* _Work task_: The reply should contain every entry exactly as given, with no pictures in it.
[[ Dataset open ]]
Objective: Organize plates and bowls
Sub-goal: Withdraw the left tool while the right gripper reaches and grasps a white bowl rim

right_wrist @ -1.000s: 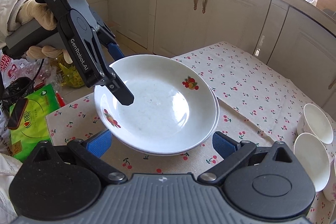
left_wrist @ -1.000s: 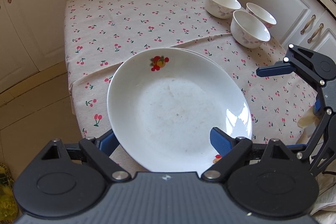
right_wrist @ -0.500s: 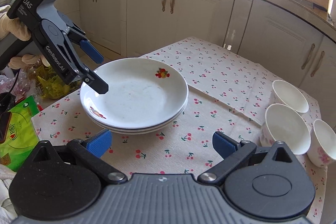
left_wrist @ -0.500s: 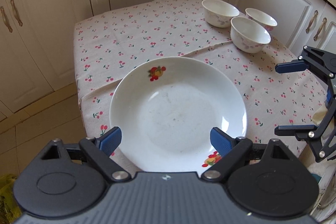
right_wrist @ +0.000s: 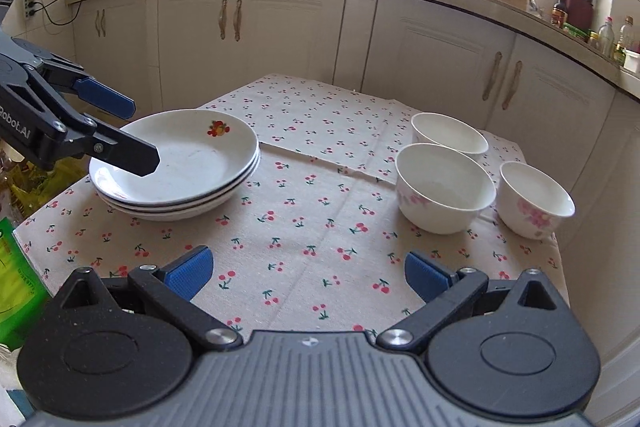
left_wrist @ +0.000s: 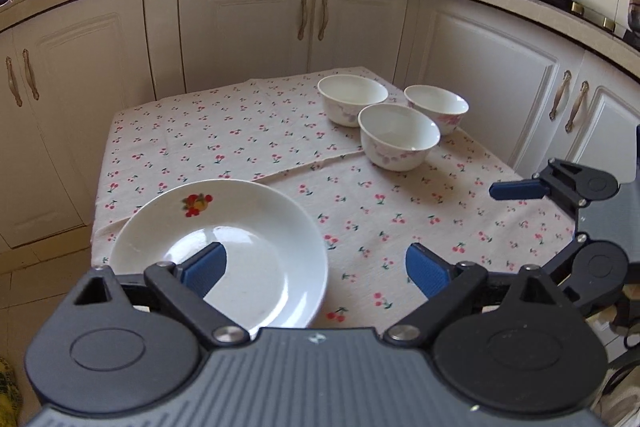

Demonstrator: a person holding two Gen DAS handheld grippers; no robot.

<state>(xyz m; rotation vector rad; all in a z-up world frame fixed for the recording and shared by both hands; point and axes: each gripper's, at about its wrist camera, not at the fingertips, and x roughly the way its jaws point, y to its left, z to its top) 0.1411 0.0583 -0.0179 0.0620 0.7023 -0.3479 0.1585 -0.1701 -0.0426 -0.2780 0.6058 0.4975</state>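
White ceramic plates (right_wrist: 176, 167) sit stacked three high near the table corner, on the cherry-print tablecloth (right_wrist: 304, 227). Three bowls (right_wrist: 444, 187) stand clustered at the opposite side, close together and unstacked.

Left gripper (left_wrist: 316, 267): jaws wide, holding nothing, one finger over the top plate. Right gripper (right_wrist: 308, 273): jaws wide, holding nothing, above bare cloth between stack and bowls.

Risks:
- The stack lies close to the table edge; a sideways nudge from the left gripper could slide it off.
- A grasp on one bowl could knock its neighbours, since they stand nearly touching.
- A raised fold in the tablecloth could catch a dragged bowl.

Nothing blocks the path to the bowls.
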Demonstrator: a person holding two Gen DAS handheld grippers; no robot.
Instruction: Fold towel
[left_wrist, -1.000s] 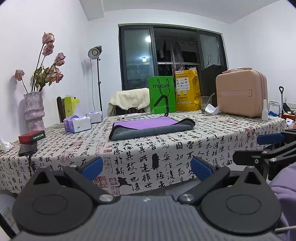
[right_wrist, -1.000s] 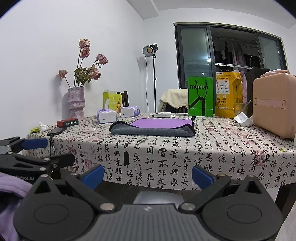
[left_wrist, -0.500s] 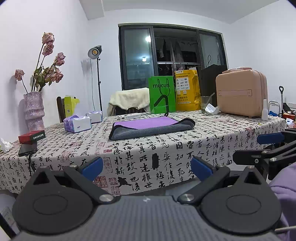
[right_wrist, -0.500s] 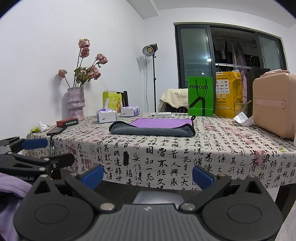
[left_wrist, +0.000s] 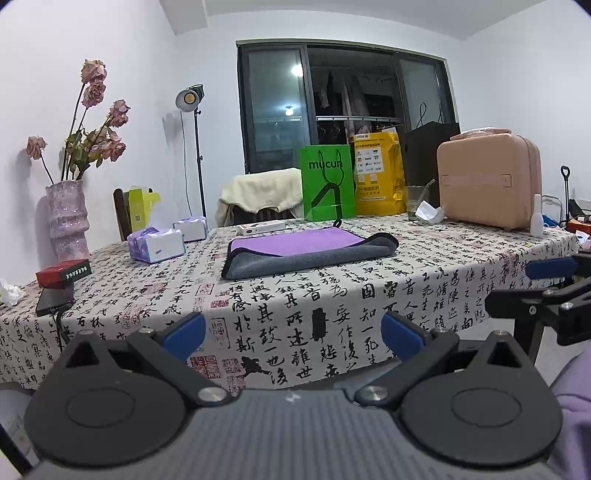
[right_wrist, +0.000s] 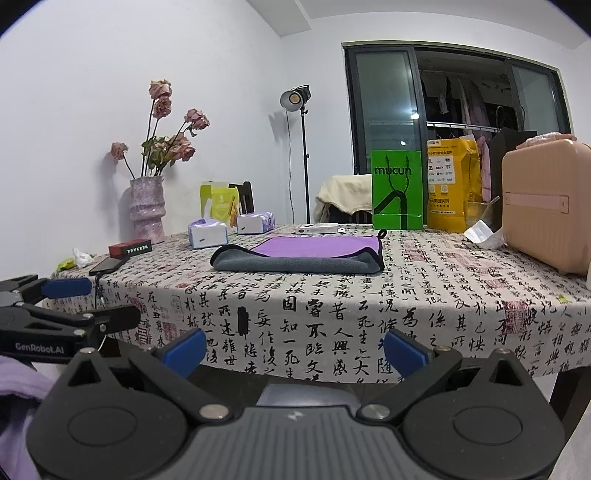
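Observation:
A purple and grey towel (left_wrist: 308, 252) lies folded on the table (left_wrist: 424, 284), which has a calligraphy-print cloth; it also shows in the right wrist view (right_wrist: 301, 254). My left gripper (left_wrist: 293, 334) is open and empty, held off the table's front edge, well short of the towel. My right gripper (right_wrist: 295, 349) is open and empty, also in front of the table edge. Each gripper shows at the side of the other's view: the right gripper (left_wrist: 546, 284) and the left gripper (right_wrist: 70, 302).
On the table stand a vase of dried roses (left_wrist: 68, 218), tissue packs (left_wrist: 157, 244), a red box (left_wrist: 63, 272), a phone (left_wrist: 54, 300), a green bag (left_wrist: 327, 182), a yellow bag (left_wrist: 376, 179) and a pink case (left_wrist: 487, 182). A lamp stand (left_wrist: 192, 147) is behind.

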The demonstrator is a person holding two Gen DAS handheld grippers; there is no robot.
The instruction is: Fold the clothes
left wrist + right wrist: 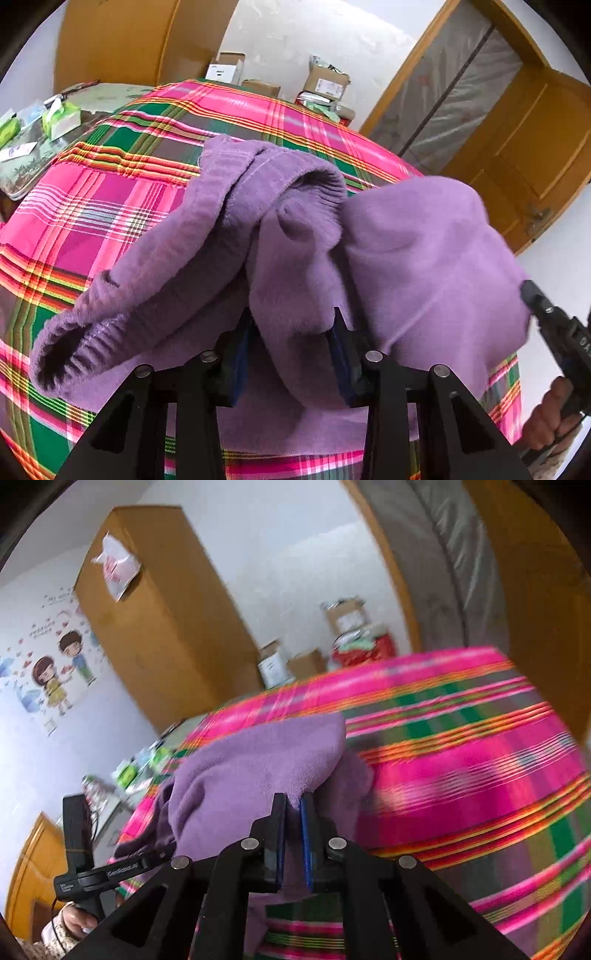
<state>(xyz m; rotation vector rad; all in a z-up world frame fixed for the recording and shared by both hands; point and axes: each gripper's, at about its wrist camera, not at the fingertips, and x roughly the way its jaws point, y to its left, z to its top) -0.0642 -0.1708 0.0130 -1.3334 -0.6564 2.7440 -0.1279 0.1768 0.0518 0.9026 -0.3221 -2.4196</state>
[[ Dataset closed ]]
* _Reply to the task_:
Objective: Organize plates and bowls
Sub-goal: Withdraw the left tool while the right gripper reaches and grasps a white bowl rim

right_wrist @ -1.000s: 
left_wrist @ -1.000s: 
right_wrist @ -0.500s: 
left_wrist @ -0.500s: 
right_wrist @ +0.000s: 
left_wrist @ +0.000s: 

Demonstrator: a person holding two Gen DAS handheld grippers; no robot.

<state>(xyz m; rotation vector rad; all in a z-up world frame fixed for the recording and shared by both hands; point and axes: each gripper's, at about its wrist camera, not at the fingertips, and x roughly the way its jaws point, y to its left, z to its top) 0.1411 0.0583 -0.0179 0.0620 0.7023 -0.3479 0.1585 -0.1701 -0.0426 -0.2780 0.6058 0.4975</state>
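White ceramic plates (right_wrist: 176, 167) sit stacked three high near the table corner, on the cherry-print tablecloth (right_wrist: 304, 227). Three bowls (right_wrist: 444, 187) stand clustered at the opposite side, close together and unstacked.

Left gripper (left_wrist: 316, 267): jaws wide, holding nothing, one finger over the top plate. Right gripper (right_wrist: 308, 273): jaws wide, holding nothing, above bare cloth between stack and bowls.

Risks:
- The stack lies close to the table edge; a sideways nudge from the left gripper could slide it off.
- A grasp on one bowl could knock its neighbours, since they stand nearly touching.
- A raised fold in the tablecloth could catch a dragged bowl.

Nothing blocks the path to the bowls.
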Demonstrator: a person holding two Gen DAS handheld grippers; no robot.
Instruction: Fold towel
[left_wrist, -1.000s] 
[right_wrist, -1.000s] 
[left_wrist, -0.500s] 
[right_wrist, -0.500s] 
[left_wrist, +0.000s] 
[right_wrist, +0.000s] 
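Observation:
A purple and grey towel (left_wrist: 308, 252) lies folded on the table (left_wrist: 424, 284), which has a calligraphy-print cloth; it also shows in the right wrist view (right_wrist: 301, 254). My left gripper (left_wrist: 293, 334) is open and empty, held off the table's front edge, well short of the towel. My right gripper (right_wrist: 295, 349) is open and empty, also in front of the table edge. Each gripper shows at the side of the other's view: the right gripper (left_wrist: 546, 284) and the left gripper (right_wrist: 70, 302).
On the table stand a vase of dried roses (left_wrist: 68, 218), tissue packs (left_wrist: 157, 244), a red box (left_wrist: 63, 272), a phone (left_wrist: 54, 300), a green bag (left_wrist: 327, 182), a yellow bag (left_wrist: 376, 179) and a pink case (left_wrist: 487, 182). A lamp stand (left_wrist: 192, 147) is behind.
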
The demonstrator is a person holding two Gen DAS handheld grippers; there is no robot.
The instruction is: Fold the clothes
left wrist + right wrist: 
<state>(xyz m; rotation vector rad; all in a z-up world frame fixed for the recording and shared by both hands; point and axes: each gripper's, at about its wrist camera, not at the fingertips, and x roughly the way its jaws point, y to its left, z to its top) -0.0642 -0.1708 0.0130 -1.3334 -0.6564 2.7440 -0.1279 0.1768 0.0518 0.9026 -0.3221 -2.4196</state>

The exercise requires no additional content.